Nicht um den heissen Brei herumreden
Leserbrief vom 6. Dezember anlässlich der Publikation der PISA-Resultate für den Kanton Zürich
Man kann es drehen und wenden, wie man will: Am Ausbau qualitativ guter Angebote für die kleinen Kinder führt kein Weg vorbei. Zu diesem Schluss kommt man unweigerlich bei Betrachtung der jüngst publizierten PISA-Resultate für den Kanton Zürich. Demnach hat jeder fünfte Jugendliche Probleme mit Lesen und Rechnen. Besonders betroffen ist die Risikogruppe der Schülerinnen und Schüler mit Migrationshintergrund. Klar, dass es hier insbesondere an den Deutschkenntnissen hapert. Und klar ist auch, dass das Deutschlernen lange vor der Einschulung beginnen muss. Die Politik ist deshalb aufgefordert, die familienergänzenden Angebote für unsere Kleinsten quantitativ und qualitativ auszubauen. In Spielgruppen, Kitas und Tagesfamilien lernen kleine Kinder von Anfang an auf spielerische und ganz natürliche Weise unsere Sprache.
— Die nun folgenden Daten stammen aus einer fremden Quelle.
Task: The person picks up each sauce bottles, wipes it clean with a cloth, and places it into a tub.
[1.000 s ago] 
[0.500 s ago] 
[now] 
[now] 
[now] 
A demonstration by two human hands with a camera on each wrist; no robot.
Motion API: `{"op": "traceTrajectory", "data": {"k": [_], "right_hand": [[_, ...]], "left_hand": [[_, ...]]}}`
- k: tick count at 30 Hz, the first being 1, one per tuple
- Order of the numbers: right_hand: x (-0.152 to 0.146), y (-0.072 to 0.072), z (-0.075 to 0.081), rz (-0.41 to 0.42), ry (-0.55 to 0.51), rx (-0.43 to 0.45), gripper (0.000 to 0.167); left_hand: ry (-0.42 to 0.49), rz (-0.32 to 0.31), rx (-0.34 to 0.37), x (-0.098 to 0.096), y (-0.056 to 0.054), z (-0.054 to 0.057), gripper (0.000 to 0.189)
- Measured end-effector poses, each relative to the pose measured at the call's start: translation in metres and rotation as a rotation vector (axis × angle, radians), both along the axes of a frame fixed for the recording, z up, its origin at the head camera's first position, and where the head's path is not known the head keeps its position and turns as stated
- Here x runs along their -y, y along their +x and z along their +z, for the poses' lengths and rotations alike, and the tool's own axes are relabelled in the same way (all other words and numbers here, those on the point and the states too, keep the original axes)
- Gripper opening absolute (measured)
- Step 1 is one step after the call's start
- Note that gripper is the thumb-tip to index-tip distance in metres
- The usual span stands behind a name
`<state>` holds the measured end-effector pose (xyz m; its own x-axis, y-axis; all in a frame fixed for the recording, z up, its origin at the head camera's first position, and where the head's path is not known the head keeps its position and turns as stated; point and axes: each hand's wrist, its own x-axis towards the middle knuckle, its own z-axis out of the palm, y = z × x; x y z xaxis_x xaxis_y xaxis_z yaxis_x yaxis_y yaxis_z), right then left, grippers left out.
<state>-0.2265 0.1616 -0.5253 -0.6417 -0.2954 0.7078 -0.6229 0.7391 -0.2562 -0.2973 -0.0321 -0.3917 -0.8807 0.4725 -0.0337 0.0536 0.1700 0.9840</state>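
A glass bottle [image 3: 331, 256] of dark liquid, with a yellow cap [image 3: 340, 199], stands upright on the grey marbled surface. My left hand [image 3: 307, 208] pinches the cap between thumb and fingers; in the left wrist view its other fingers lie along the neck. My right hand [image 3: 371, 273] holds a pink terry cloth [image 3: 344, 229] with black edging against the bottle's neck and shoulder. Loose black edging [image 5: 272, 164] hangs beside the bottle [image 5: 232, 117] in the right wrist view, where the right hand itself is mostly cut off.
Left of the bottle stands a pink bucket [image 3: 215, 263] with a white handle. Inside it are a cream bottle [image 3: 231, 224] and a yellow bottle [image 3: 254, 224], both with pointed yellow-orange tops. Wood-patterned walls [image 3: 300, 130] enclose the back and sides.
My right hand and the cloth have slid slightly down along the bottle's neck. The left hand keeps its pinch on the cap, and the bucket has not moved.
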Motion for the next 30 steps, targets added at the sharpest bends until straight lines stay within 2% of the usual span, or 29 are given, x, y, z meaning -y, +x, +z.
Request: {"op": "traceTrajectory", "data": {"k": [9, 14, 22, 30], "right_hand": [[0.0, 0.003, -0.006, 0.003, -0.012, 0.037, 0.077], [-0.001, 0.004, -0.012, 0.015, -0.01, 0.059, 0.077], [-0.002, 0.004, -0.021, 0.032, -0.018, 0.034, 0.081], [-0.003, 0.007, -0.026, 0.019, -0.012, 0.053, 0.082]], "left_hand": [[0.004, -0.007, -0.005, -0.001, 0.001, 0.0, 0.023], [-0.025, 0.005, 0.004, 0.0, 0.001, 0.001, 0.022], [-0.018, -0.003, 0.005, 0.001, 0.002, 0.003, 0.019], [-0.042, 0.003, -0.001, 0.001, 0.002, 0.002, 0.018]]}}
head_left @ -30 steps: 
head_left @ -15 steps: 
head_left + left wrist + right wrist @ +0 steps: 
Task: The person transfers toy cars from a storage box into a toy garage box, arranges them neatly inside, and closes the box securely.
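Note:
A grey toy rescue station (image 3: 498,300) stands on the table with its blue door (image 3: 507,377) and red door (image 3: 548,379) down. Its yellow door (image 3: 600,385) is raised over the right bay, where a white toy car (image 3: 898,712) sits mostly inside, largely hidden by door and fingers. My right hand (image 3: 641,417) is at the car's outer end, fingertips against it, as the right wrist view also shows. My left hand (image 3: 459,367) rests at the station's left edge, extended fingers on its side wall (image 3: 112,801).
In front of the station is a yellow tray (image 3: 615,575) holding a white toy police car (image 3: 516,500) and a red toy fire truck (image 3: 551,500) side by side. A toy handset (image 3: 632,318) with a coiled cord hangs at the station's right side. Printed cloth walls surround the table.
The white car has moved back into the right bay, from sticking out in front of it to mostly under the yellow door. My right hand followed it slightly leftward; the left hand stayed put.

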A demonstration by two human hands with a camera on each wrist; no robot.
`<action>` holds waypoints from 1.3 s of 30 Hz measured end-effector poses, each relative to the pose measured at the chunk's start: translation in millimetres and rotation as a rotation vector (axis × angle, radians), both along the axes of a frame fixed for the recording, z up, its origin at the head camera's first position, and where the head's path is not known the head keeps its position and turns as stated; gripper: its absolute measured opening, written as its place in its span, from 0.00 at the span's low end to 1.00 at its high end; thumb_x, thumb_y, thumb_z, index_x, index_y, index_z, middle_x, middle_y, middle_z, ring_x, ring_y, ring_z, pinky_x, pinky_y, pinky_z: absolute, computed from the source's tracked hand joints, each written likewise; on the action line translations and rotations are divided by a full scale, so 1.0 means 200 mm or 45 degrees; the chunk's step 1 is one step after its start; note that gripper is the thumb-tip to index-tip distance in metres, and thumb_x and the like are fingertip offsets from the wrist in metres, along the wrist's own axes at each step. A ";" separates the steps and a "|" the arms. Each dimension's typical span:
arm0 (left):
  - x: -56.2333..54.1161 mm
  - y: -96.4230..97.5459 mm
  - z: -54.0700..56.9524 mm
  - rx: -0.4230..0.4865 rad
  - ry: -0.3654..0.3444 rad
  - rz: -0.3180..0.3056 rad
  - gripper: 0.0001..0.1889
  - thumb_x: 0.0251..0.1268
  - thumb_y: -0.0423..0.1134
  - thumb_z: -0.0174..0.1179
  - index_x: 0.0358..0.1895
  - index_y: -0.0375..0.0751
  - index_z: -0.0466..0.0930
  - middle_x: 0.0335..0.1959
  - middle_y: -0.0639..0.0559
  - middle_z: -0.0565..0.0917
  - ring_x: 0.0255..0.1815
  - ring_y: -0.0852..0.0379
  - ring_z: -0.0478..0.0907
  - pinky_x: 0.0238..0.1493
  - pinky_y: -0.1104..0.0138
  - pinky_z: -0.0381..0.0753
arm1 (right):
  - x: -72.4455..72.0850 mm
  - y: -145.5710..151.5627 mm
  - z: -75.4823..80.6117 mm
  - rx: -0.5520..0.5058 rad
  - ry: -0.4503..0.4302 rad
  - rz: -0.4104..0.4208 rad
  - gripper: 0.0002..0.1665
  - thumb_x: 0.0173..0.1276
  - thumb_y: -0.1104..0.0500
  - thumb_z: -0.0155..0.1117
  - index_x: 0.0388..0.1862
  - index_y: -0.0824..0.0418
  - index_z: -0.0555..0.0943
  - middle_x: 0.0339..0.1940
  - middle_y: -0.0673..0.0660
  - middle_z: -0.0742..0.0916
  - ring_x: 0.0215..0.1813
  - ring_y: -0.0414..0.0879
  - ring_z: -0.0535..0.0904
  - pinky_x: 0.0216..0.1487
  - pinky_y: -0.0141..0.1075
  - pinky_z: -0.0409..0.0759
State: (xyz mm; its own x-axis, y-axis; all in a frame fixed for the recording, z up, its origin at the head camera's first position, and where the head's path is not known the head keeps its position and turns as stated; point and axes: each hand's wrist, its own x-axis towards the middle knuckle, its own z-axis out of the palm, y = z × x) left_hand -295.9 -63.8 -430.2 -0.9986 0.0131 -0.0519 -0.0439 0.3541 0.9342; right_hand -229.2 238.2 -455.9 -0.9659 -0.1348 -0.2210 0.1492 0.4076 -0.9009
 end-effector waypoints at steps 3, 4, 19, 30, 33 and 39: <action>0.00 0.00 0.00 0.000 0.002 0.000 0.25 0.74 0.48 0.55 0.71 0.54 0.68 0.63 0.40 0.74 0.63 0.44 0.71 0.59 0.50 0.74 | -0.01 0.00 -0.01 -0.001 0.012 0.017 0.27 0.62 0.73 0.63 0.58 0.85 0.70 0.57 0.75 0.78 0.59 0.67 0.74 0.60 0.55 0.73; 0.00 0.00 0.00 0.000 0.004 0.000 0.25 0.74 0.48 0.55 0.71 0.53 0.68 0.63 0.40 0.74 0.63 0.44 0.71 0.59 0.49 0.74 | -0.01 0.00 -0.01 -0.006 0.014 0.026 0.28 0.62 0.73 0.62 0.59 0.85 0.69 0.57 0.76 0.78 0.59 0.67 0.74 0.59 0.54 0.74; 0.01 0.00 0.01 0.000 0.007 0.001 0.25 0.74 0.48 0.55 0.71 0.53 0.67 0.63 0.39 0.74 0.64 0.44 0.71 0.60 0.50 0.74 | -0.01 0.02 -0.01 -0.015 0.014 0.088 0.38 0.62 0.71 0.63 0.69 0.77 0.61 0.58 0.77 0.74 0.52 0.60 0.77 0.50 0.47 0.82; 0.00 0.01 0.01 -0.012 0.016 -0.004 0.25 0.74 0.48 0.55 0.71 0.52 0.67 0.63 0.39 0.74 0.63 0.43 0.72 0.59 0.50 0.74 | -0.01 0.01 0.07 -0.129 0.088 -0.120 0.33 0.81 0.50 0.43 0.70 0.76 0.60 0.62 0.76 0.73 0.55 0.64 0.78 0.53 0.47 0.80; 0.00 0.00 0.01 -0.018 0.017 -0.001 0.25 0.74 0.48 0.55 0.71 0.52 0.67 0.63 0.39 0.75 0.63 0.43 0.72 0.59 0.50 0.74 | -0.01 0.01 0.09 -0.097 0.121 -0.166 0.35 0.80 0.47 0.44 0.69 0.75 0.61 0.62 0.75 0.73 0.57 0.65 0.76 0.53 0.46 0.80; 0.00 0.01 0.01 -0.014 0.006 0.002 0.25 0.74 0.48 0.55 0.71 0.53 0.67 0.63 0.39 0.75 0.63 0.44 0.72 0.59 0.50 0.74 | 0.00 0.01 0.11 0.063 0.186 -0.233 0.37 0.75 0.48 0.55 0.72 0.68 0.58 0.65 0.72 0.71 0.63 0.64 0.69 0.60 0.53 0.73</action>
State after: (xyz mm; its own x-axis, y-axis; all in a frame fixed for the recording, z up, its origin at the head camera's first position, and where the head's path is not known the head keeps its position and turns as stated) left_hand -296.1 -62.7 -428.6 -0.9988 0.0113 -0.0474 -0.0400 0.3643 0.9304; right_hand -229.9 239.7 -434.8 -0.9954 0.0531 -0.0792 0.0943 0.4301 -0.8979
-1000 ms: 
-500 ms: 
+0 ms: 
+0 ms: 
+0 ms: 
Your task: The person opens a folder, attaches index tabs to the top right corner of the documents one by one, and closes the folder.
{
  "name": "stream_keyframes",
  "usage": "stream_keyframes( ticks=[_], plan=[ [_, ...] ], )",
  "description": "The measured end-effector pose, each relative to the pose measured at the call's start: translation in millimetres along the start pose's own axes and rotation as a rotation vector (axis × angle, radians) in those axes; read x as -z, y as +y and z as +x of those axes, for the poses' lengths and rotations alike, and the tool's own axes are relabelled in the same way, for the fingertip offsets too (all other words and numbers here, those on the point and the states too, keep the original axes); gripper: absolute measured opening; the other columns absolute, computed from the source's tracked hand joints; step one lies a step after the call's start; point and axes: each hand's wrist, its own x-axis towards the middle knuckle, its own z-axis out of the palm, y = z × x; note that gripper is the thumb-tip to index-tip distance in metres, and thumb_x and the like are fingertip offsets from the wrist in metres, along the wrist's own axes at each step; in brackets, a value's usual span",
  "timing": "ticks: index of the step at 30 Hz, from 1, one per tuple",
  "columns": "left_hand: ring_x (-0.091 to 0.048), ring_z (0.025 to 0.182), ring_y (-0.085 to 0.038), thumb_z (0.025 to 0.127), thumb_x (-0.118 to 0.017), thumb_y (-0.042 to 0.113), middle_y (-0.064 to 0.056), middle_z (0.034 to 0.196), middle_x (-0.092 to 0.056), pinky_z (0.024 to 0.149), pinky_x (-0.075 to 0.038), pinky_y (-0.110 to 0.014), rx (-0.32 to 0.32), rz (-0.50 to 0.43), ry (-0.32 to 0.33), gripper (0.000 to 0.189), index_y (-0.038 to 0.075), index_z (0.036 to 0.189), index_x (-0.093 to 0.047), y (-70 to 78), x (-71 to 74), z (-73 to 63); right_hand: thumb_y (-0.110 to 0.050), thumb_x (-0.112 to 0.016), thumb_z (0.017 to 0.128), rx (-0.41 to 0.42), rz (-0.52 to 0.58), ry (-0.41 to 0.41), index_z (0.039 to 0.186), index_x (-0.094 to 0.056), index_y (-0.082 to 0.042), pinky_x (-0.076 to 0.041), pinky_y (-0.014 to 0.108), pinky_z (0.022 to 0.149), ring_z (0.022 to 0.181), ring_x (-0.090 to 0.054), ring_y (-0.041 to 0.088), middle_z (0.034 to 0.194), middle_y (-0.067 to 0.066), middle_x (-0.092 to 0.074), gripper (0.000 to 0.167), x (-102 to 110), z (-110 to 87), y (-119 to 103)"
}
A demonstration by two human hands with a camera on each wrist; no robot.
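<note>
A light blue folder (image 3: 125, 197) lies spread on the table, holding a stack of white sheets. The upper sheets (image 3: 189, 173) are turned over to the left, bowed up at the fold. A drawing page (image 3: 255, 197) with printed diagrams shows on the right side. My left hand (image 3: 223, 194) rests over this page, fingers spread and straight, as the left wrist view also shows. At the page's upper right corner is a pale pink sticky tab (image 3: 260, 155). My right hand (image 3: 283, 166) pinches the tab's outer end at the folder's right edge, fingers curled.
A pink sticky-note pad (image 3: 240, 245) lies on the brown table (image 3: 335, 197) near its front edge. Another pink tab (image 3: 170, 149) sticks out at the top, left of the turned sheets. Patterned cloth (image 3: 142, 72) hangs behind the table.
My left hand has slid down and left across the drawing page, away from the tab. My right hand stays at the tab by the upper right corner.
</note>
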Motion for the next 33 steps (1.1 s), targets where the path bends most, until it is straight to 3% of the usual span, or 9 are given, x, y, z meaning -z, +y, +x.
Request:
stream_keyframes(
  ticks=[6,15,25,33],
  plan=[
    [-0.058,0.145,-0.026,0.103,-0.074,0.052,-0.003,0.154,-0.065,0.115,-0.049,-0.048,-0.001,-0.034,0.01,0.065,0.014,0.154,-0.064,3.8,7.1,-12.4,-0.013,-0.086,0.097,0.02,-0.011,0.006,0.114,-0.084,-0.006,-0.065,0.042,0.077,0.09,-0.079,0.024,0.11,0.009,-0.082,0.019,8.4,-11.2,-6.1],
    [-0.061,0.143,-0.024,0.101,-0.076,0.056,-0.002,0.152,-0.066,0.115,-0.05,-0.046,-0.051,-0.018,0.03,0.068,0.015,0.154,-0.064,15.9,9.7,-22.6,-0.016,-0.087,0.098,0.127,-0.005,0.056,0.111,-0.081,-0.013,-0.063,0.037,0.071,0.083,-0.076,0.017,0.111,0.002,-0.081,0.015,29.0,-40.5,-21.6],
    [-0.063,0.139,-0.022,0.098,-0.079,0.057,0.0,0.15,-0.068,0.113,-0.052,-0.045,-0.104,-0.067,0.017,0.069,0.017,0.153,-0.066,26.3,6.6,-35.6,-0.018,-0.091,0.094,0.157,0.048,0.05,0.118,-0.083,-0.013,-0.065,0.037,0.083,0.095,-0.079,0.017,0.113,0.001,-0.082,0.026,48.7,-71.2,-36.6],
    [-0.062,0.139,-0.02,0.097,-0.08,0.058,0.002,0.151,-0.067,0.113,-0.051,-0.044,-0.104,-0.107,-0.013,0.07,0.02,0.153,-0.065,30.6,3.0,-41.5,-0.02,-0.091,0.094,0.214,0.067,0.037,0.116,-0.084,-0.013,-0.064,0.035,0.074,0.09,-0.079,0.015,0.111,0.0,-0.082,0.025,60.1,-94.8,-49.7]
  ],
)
Und zwar nicht, weil sie „unterrichtet“ werden, sondern aus eigener Motivation, weil sie sich für ihre Umwelt interessieren und sich mit ihren deutschsprachigen Gspändli austauschen möchten. Auch die Schülerinnen und Schüler mit Migrationshintergrund brauchen Unterstützung. Am besten funktioniert das in Tagesschulen, wo beispielsweise die Hausaufgaben nicht einfach nach Hause delegiert werden, sondern die Hilfe durch eine Lehrkraft gewährleistet ist. Bund, Kantone und Gemeinden sollten endlich aufhören, um den heissen Brei herumzureden und sich gegenseitig die Verantwortung zuzuschieben. Die PISA-Resultate zeigen es einmal mehr: Wir müssen in die familienergänzende Betreuung, die frühkindliche Bildung und in Tagesschulen investieren. Denn so investieren wir in die Zukunft.